PolicyPak: Manage TechSmith Snagit Using Group Policy

If you’re deploying Snagit to a bunch of users, however, you have a big problem. Well, several big problems. Problem #1: How can you prevent users from registering online after first launch? Wouldn’t it be great to prevent the pop-up box in the first place? Problem #2: How can you prevent Snagit from updating and prompting the user for updates and downloads? 
Problem #3: In the Snagit Enterprise Deployment Guide, Techsmith shows how to deliver and lock down exactly eight (very important) settings. Except Snagit has almost a hundred settings. What if you needed to deliver any of those settings and also lock them down? Watch this video to find out.

Manage TechSmith’s SnagIT with PolicyPak video transcript

Hi,everybody. This is Jeremy Moskowitz, Group Policy MVP and Founder of PolicyPak Software. In this video, we’re going to learn how to manage TechSmith’s Snagit using Group Policy and PolicyPak. I’m a big fan of Snagit, so I’m very happy that we’re able to create a PolicyPak for it.

This is the experience that a regular user would have as soon as they log on. This is a one-off installation for me. But if you have one, five, ten, a thousand or ten thousand copies of Snagit in your enterprise and you’re employing it using the enterprise deployment technologies that you might have, you probably want to manage Snagit in a more refined way.

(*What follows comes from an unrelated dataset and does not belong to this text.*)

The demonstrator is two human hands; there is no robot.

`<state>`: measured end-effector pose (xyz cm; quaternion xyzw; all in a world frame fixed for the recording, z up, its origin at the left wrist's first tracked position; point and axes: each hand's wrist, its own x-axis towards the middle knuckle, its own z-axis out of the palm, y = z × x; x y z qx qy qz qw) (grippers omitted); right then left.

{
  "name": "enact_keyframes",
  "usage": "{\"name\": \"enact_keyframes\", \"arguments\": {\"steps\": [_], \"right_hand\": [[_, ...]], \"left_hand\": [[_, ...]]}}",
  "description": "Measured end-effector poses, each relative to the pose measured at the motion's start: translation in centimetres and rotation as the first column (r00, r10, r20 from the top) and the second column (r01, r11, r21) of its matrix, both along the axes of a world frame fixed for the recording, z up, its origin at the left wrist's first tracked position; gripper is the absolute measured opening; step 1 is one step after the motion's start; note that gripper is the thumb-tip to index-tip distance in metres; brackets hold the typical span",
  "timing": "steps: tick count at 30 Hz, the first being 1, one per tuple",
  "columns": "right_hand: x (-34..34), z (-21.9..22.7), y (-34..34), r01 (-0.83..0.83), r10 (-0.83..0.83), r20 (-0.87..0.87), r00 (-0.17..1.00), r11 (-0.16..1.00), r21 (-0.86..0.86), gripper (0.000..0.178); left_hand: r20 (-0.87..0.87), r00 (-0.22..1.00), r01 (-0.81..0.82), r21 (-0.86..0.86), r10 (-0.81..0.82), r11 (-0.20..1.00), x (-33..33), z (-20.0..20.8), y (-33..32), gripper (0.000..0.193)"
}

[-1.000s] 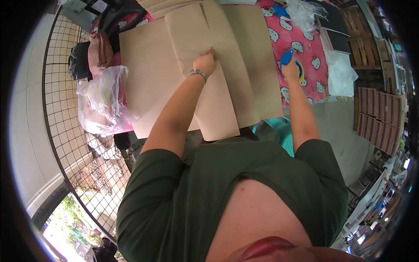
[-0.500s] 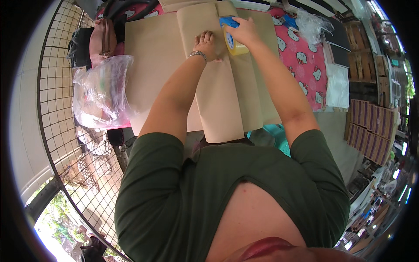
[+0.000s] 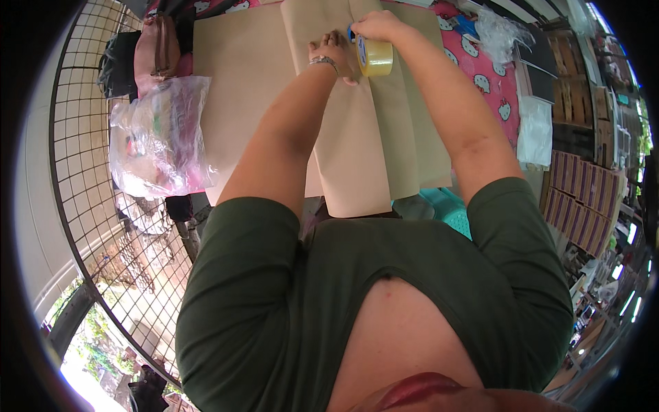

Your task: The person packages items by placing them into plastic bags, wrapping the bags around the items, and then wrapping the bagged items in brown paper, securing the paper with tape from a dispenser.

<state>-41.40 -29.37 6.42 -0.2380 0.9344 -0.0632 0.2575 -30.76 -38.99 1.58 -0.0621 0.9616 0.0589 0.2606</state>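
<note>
Under the left hand (image 3: 332, 53) in the head view lies folded, smooth brown paper (image 3: 349, 147); its overlapping edge could shift or crease should that palm ease off. The left hand rests flat, fingers slightly spread, gripping nothing. Just right of it, the right hand (image 3: 379, 26) curls around a blue dispenser (image 3: 352, 31) carrying a wide, yellowish clear tape roll (image 3: 379, 59).

the place looked like a workshop, with brown paper sheets (image 3: 240, 89) spread over a pink-covered table (image 3: 495, 99). right of the table stood wooden crates (image 3: 572, 99) and a stack of what looked like purple-striped cartons (image 3: 582, 199); left of the table were a wire mesh screen (image 3: 82, 137) and daylit greenery (image 3: 96, 343).
</note>
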Motion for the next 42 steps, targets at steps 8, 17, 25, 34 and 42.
{"name": "enact_keyframes", "arguments": {"steps": [8,17,25,34,42], "right_hand": [[6.2,1.2,3.4,-0.137,0.135,0.051,0.990,0.990,0.045,0.046],[23.9,2.5,14.2,0.053,-0.023,0.259,0.965,0.993,-0.108,0.044],[17.3,2.0,12.7,0.068,-0.140,0.717,0.683,0.989,0.128,0.045],[18.1,5.2,18.0,0.019,-0.111,0.761,0.639,0.991,0.129,0.037],[19.3,0.9,15.3,-0.013,-0.153,-0.165,0.974,0.694,-0.720,0.057]], "left_hand": [[0.006,1.000,-0.006,0.007,0.006,1.000,-0.3,-0.8,-0.7,0.132],[0.030,1.000,0.005,-0.029,-0.004,1.000,-0.3,-0.9,0.0,0.124],[-0.034,0.999,0.007,0.023,-0.006,1.000,-0.3,-1.3,0.0,0.127],[-0.285,0.955,-0.077,0.035,0.084,0.996,4.2,-3.1,0.3,0.101],[-0.586,0.769,-0.293,0.031,0.255,0.956,10.2,-7.2,3.3,0.058]]}}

For instance, you probably don’t want this “Registration” dialogue to come up at first start by way of example. Let’s actually go over some other options as well. For instance, you probably want to remove the “Check for Upgrade.” That’s probably pretty important. You don’t want people to be able to check for upgrade.Maybe you also want to disable “Register Snagit Online” like we just talked about and maybe some other options.

If we go to “Tools/Program Preferences…,” the unfortunate truth is that while this is a killer application, unfortunately users can get caught up in some of the options in here, get confused and lose their way, and that means a help desk call for you to run down there and fix it. Now if you could only magically deliver the settings and lock them down so users can’t work around it, well then you’d have something. That, my friends, is what PolicyPak does.

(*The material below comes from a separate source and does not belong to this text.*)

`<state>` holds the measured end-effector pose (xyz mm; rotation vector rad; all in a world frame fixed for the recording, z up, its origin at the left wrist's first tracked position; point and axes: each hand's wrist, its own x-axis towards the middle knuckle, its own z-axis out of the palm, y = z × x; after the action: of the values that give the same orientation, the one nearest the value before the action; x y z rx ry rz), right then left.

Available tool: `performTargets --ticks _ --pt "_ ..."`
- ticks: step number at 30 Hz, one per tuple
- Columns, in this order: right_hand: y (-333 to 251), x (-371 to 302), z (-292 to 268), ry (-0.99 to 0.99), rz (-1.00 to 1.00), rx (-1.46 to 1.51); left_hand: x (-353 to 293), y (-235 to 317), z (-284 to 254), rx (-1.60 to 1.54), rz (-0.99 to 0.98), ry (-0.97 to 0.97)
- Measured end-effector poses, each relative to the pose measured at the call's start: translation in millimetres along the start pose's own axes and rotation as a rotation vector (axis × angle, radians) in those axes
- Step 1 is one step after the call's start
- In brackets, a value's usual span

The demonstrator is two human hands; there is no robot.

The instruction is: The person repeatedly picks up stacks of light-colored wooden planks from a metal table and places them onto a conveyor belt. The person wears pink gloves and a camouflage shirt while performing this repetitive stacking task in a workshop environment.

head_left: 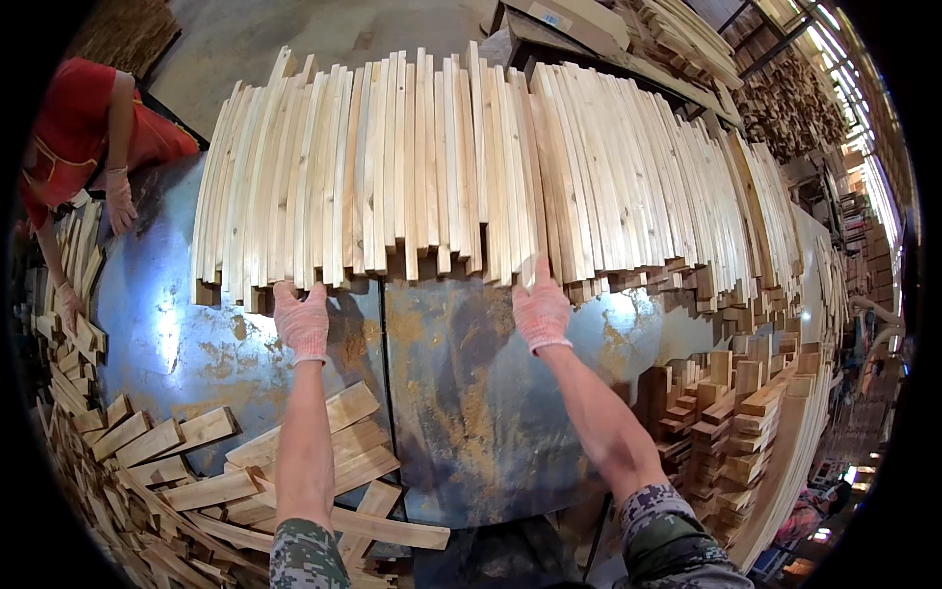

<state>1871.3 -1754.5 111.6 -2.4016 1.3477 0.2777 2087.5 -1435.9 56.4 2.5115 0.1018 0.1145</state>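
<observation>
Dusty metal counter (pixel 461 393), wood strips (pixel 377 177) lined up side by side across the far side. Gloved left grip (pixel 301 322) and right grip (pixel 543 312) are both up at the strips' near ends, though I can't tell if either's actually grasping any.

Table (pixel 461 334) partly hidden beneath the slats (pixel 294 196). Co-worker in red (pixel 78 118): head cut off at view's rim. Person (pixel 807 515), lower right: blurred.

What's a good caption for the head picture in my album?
Left hand and right hand, both gloved, at the near ends of wood strips on a table.
</observation>
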Motion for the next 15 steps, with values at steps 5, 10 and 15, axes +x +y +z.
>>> performTargets --ticks 5,10,15 --pt "35 -71 22 0.058 -0.039 0.15 -40 1 -53 -0.08 -0.035 -0.106" --pt "88 -167 43 -0.015 0.024 0.251 -105 -57 -86 0.008 0.006 -0.095" --pt "97 -153 33 -0.086 -0.039 0.282 -105 -42 -98 0.081 -0.021 -0.139"
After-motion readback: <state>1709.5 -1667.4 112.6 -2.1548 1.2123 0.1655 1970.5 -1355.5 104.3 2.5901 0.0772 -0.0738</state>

Any setting that’s available here in any of these tabs is something that PolicyPak can do. We’ve figured out how to deploy all of these settings using PolicyPak and also lock them down. If anything here is important to you, like removing “Enable automated update checking,” that might be important to you, we can do that. Or, for instance, saying “No, thank you.” at the corporate level to improving Snagit. We can do that as well.

Let’s go ahead and close this out, and let’s go ahead and try to do those things using PolicyPak real fast. I’ll go ahead and close that out, “Exit Snagit.” We’ll go over to my Group Policy Management Console.

Before I do that, I do want to show that the folks at TechSmith have a really great Snagit “Enterprise Installation Guide.” I really encourage you to read through that. It shows you how to deploy Snagit using, say, things like Group Policy or SMS or whatever technology you want to us. It also gives you some advice on how to, when you deploy it, inject some settings into your initial deployment.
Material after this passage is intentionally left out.